今後は、更なる高値追いをするのか、急騰前の元の値に戻っていくのか要注目です。
まとめ
【上方修正のインパクト】
- 今期通期の業績予想を、幅広い分野において販売が伸長したことに加え、円安の寄与があったため、
期初の当初予想と比べ、売上高は1割強増、利益面は4~9割弱の増額修正をし、利益面の増額のインパクトは大きい。 - 加えて、配当は、連結配当性向50%を目処とすることを基本方針としていることから、年間1株当たり50円増配(100円→150円)を発表し、株主に直接的に恩恵がある。
【業績】
- 今期(2023年3月期)1Qの業績は、自動車の生産調整等の影響を受けたものの、幅広い分野での販売が伸長したことに加え、円安の寄与等もあり、
前年同期比 増収増益で、売上高は2割弱増、利益面は、営業利益は1割強増だが、経常利益と純利益は5割前後の減益の結果。 - 今期の通期予想は、今回の上方修正後で、
前期比 増収増益で、売上高は1割増、利益面は1~5割弱の増益を見込んでいる。 - その通期予想に対する進捗率は、1Q終了時点で、売上高と営業利益は1/4程度でそこそこ、経常利益と純利益は1割程度。
【株主還元】
- 配当利回りは今回の増配発表により5.63%で、東証プライムの単純平均 2.37%(10/25時点) と比較すると2倍以上の高い水準。
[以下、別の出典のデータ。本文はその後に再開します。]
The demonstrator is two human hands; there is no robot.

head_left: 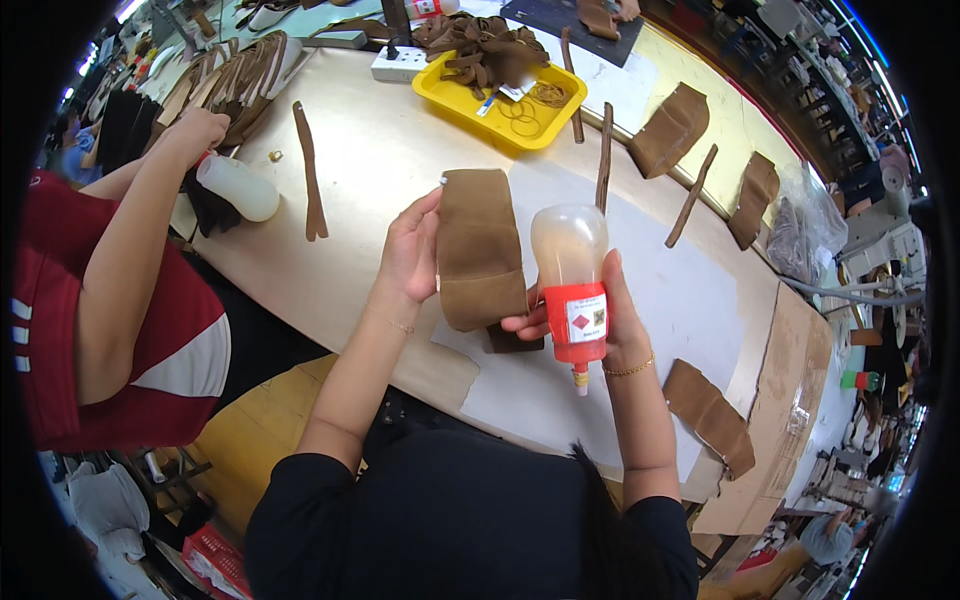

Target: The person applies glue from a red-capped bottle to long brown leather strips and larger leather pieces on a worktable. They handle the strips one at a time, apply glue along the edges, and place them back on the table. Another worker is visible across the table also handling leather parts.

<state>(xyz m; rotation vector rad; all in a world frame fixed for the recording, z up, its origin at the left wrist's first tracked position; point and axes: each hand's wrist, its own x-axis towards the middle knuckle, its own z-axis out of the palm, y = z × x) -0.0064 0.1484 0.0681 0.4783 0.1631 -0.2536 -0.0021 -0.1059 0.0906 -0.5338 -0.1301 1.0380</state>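
Observation:
My left hand [412, 250] grips the left edge of a brown leather piece [478, 225], which has a seam across its lower part. In my right hand [622, 312] is a squeeze bottle [570, 250], clear above and red below with a white hazard label. Its nozzle points down, toward me. Some fingers of that hand also reach the leather piece's lower right edge. Partly hidden under the held piece, a darker brown piece [515, 342] shows on the white sheet [640, 270].
A yellow tray [480, 120] holds brown scraps and rubber bands. Brown strips [310, 170] and leather pieces [710, 415] lie around the table. At left, a co-worker's hand [200, 132] is near another bottle [238, 190]. Cardboard [765, 450] covers the right edge; a power strip [398, 64] sits behind.

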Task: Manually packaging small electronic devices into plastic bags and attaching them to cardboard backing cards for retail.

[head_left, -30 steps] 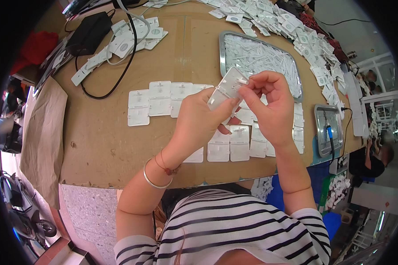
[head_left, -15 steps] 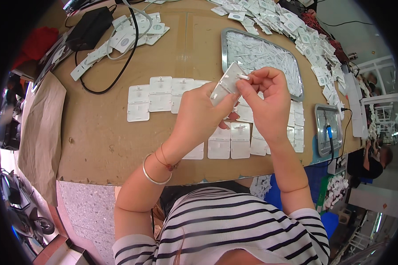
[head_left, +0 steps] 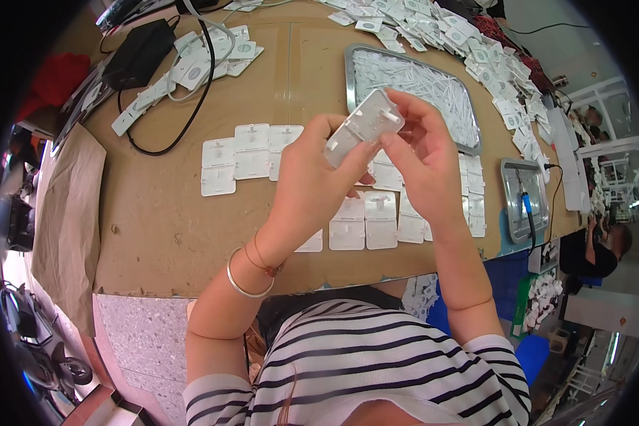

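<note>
A white plastic panel [head_left: 362,128] with small clips and a short peg is held up above the table, tilted. My left hand [head_left: 312,163] grips its lower end, thumb on the inner face. My right hand [head_left: 426,145] holds the upper end, its fingers behind the panel and its thumb near the peg. Below and around my hands, several similar white panels [head_left: 252,165] lie in rows on the cardboard-covered table; my hands hide part of them. Behind my right hand stands a metal tray [head_left: 468,106] of thin white plastic sticks [head_left: 412,74].
A heap of white panels [head_left: 468,50] lines the far right edge. At right, a small metal tray [head_left: 511,220] holds a blue-handled tool [head_left: 527,204] with a cord. A black power adapter [head_left: 140,53] and cables lie far left, beside more panels [head_left: 199,67]. Another person [head_left: 596,248] is at right.
The panel has turned so its inner face shows more fully. My right fingers have shifted from the peg to behind the panel's upper end. The whole view has moved slightly.
</note>
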### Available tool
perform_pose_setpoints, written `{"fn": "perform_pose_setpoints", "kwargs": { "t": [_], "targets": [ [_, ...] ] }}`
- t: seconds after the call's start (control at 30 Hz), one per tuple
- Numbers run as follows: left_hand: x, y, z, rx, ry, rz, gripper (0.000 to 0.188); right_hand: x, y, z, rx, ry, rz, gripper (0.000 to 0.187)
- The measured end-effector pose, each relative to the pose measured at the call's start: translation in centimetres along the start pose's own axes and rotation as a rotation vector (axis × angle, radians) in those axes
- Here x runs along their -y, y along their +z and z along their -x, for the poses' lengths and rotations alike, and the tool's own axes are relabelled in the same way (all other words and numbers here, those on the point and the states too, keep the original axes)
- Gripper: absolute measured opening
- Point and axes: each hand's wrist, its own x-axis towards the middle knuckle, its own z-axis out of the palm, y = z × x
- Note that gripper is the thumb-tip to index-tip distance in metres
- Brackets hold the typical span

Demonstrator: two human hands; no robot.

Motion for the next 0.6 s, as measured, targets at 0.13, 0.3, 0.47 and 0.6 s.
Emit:
{"fn": "perform_pose_setpoints", "kwargs": {
  "t": [0.13,0.3,0.47,0.6],
  "targets": [
    [-0.4,-0.8,0.3,0.147,-0.069,0.042,0.024,1.9,-0.5,0.2,0.176,0.253,-0.071,0.031],
    [-0.3,-0.4,0.9,0.226,-0.034,0.037,0.026,2.4,-1.6,0.9,0.231,0.353,-0.267,0.022],
    [-1.8,-0.5,1.8,0.341,-0.093,0.081,0.024,2.4,-1.5,2.4,0.193,0.233,-0.323,0.021],
    [-1.7,-1.0,2.9,0.281,-0.070,-0.045,0.024,2.8,-0.8,2.9,0.243,0.298,-0.350,0.021]
  ]
}}
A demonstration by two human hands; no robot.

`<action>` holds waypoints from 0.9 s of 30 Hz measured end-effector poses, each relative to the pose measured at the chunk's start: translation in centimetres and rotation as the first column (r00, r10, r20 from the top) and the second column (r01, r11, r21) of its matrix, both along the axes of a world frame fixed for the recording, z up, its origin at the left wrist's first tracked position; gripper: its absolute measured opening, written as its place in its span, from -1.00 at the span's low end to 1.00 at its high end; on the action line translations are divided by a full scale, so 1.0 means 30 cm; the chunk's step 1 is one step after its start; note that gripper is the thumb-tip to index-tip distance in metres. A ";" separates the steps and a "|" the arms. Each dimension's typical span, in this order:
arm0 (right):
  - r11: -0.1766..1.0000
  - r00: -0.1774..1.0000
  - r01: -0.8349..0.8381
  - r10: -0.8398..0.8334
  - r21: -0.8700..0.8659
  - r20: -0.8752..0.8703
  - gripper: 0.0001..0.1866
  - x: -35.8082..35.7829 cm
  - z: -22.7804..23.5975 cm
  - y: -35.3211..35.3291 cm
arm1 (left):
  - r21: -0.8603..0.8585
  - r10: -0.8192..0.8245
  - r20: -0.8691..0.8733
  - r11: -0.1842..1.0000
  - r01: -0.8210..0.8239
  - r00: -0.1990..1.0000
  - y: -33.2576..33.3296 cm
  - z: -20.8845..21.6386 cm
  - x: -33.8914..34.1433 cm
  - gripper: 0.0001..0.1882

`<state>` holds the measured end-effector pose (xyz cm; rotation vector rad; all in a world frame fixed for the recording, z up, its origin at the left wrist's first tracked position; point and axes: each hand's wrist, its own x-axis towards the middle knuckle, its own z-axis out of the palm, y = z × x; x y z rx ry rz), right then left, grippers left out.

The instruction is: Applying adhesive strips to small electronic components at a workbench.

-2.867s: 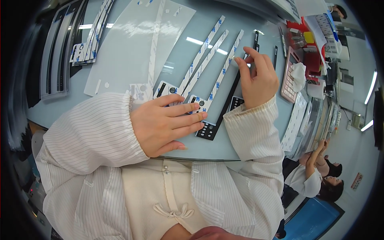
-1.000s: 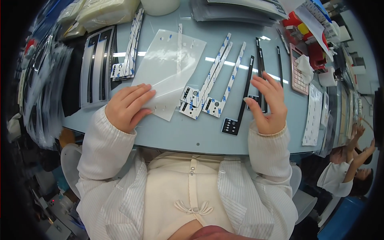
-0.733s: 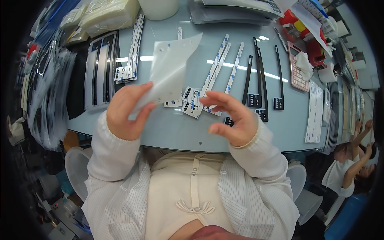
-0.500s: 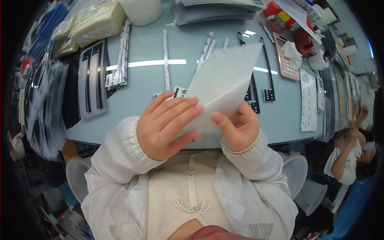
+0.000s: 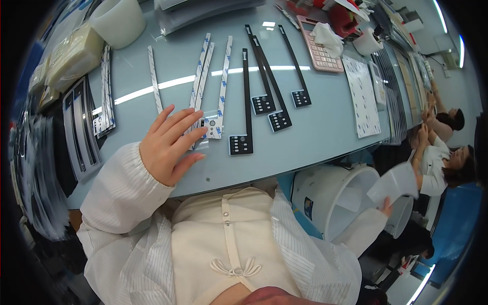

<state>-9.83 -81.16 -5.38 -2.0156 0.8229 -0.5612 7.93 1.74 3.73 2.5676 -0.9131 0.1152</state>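
Observation:
My left hand [image 5: 170,145] hovers near the table's front edge with its fingers spread, holding nothing. Its fingertips overlap the lower ends of white strips with blue marks [image 5: 198,76]; whether they touch I cannot tell. Beside these lies an L-shaped strip with a white backing [image 5: 223,86]. Several black L-shaped keypad strips [image 5: 247,96] rest face up further right. Off the table at the right, my right hand [image 5: 386,207] grips a translucent white sheet [image 5: 394,182] by its lower edge, next to a white bin [image 5: 323,198]. Most of that hand's fingers are hidden.
A pink calculator [image 5: 317,48] with a crumpled tissue [image 5: 328,38] stands at the back right. A blue-marked white sheet [image 5: 361,96] lies below it. Bundled strips [image 5: 104,96] and a white roll [image 5: 119,23] are at the left. Other people [image 5: 437,165] sit at the right.
My right hand has carried the sheet from over the table to the bin at the right. My left hand has come off the sheet. The view has turned, uncovering the black keypad strips.

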 end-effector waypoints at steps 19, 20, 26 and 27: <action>0.786 0.803 0.545 -0.388 -0.293 0.452 -0.33 0.390 -0.104 0.318 | 0.250 -0.089 -0.088 0.962 0.109 0.992 -0.142 -0.057 0.104 -0.39; 0.762 0.783 0.572 -0.397 -0.304 0.479 -0.33 0.416 -0.094 0.312 | 0.270 -0.065 -0.073 0.959 0.083 0.995 -0.143 -0.062 0.110 -0.39; 0.842 0.852 0.019 0.268 -0.539 0.450 -0.50 0.718 0.131 0.743 | 0.299 0.049 -0.117 0.954 -0.012 0.992 -0.086 -0.076 0.101 -0.32; 0.838 0.860 -0.067 0.324 -0.541 0.394 -0.51 0.742 0.144 0.823 | 0.277 0.082 -0.142 0.960 -0.040 0.986 -0.080 -0.070 0.092 -0.32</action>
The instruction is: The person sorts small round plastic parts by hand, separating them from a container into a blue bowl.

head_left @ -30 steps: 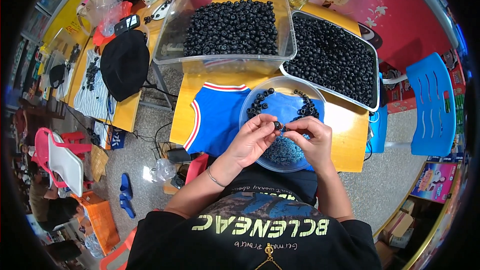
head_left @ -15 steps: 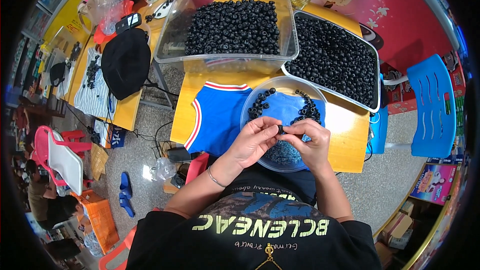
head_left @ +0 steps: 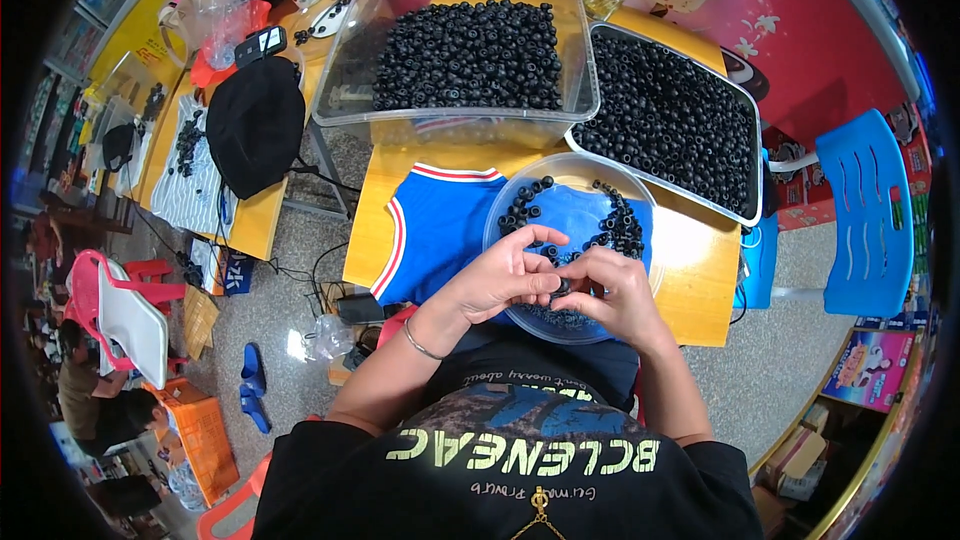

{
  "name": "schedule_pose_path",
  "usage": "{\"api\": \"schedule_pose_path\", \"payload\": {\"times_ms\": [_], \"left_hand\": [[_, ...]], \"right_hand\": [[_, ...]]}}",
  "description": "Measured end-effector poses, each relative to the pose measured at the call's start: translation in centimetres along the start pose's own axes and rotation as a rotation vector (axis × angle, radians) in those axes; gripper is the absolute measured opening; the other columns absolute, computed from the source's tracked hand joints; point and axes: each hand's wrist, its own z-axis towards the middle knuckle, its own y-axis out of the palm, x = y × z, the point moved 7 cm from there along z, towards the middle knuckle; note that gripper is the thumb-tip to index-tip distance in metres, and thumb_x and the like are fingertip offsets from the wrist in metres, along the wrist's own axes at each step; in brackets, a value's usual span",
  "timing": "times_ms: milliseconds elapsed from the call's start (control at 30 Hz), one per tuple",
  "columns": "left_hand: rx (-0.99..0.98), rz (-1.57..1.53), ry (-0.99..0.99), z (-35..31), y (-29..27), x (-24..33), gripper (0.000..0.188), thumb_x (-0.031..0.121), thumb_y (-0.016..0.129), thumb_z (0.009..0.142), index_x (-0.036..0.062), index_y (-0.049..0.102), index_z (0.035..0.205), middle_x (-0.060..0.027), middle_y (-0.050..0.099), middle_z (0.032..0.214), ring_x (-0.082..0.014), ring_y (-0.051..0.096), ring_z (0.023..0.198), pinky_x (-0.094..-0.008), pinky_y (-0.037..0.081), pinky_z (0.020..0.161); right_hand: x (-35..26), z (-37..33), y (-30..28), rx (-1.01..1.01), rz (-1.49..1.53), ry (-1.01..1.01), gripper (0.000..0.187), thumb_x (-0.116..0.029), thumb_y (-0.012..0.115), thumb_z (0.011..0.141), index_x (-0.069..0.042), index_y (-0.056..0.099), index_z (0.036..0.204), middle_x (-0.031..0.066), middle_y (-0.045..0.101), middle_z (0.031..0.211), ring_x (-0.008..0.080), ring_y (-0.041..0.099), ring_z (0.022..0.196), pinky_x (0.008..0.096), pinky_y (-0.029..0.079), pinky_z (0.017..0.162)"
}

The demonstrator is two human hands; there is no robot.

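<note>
My left hand and my right hand meet above a round clear tub. Both are closed in a pinch on a small round black piece, which is partly hidden by the fingertips. My left index finger is raised off it. In the tub lies blue cloth. Loose black ring-shaped pieces sit at its left side, and more black pieces at its right. Small bluish bits at the tub's near side are mostly covered by my hands.
Behind the tub stand a large clear bin and a white-rimmed tray, both heaped with black pieces. A blue garment lies left on the yellow table. A blue chair stands right. Another person sits far left.
Both hands have dropped slightly toward me. My left index finger has lifted away, and the right fingers have curled in more around the black piece.
</note>
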Motion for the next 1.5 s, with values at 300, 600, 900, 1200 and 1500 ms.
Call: {"api": "schedule_pose_path", "payload": {"times_ms": [300, 600, 900, 1200, 1500], "left_hand": [[-0.005, 0.14, -0.001, 0.0, 0.5, 1.0, 0.051, 0.007, 0.07, 0.081, 0.0035, 0.04, 0.122, -0.0045, 0.061, 0.078, -0.0087, 0.059, 0.067, -0.0184, 0.046, 0.059], [0.398, 0.677, 0.891, -1.3, 1.6, 18.2, 0.008, 0.0, 0.066, 0.082, 0.004, 0.059, 0.085, -0.0019, 0.061, 0.083, -0.0067, 0.057, 0.071, -0.0214, 0.049, 0.064], [0.216, 1.61, 0.804, 0.6, 5.3, 11.1, 0.016, 0.008, 0.065, 0.078, 0.0031, 0.063, 0.093, -0.0116, 0.06, 0.09, -0.0264, 0.06, 0.085, -0.0349, 0.049, 0.073], [0.216, 1.395, 0.396, 2.0, 2.2, 3.6, 0.023, 0.005, 0.066, 0.079, 0.0031, 0.054, 0.099, -0.009, 0.058, 0.087, -0.0205, 0.061, 0.074, -0.032, 0.05, 0.067], [0.281, 0.309, 0.259, 1.6, -1.7, 3.2, 0.008, 0.004, 0.057, 0.091, 0.0047, 0.05, 0.094, -0.0082, 0.064, 0.089, -0.0078, 0.058, 0.071, -0.0181, 0.047, 0.061]], "right_hand": [[0.1, -0.9, 0.5, 0.062, -0.109, -0.051, 0.028, -0.021, 0.079, 0.069, -0.009, 0.068, 0.092, 0.0046, 0.059, 0.069, 0.0168, 0.059, 0.061, 0.0284, 0.045, 0.052], [2.4, -0.4, -2.3, 0.318, 0.107, 0.116, 0.022, -0.004, 0.07, 0.077, -0.003, 0.067, 0.099, 0.0071, 0.063, 0.08, 0.0134, 0.061, 0.068, 0.024, 0.049, 0.06], [4.5, 0.0, -0.7, 0.128, -0.379, 0.068, 0.011, -0.008, 0.066, 0.075, -0.005, 0.066, 0.086, 0.0104, 0.063, 0.082, 0.0284, 0.063, 0.077, 0.0376, 0.051, 0.069], [4.2, -0.1, -0.1, 0.113, -0.395, 0.125, 0.018, -0.006, 0.069, 0.071, -0.004, 0.064, 0.088, 0.0092, 0.062, 0.081, 0.0237, 0.063, 0.071, 0.0348, 0.051, 0.064], [3.5, 0.8, -0.8, 0.29, 0.064, 0.146, 0.014, -0.005, 0.069, 0.076, -0.002, 0.064, 0.088, 0.0085, 0.063, 0.078, 0.0197, 0.062, 0.066, 0.0299, 0.05, 0.059]]}}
- 直近5年間の配当金は、年間1株当たり80~150円で推移しており、
配当性向は、50~250%で幅がある。
【流動性】
- 直近の出来高の5日平均は1,184百株、25日平均は505百株で、流動性は少し低い水準。(1,000百株を平均水準とした。)
【株価モメンタム】
- 週足ベースの株価は、2020年11月末に安値(1,855円)をつけた後は上昇し、今年5月末に高値(2,610円)をつけている。
- 直近の株価は、8月初旬に安値(2,159円)をつけた後は、高値切り上げ安値切り上げで緩やかな上昇トレンドで推移していたが、
今回の今期業績の上方修正と増配発表の翌営業日(10/26)は、これを好感され窓を開けて出来高を伴い買われ、前日比 315円高(+13.4%)と急騰。
これで、5月末につけていた年初来高値を更新した。 - 今後の株価は、更なる高値追いをするのか、急騰前の元の値に戻っていくのか要注目。
以上のことから、
レベル (⭐(最低)~ ⭐⭐⭐⭐⭐(最高)) | |
上方修正の インパクト | ⭐⭐⭐⭐ |
業績 | ⭐⭐⭐⭐ |
株主還元 (配当、株主優待等) | ⭐⭐⭐⭐ |
株価モメンタム | ⭐⭐⭐⭐ |
流動性 | ⭐⭐⭐ |
総合判定 | ⭐⭐⭐⭐(買い) |
と判断しました。
最後までご覧いただき、ありがとうございました。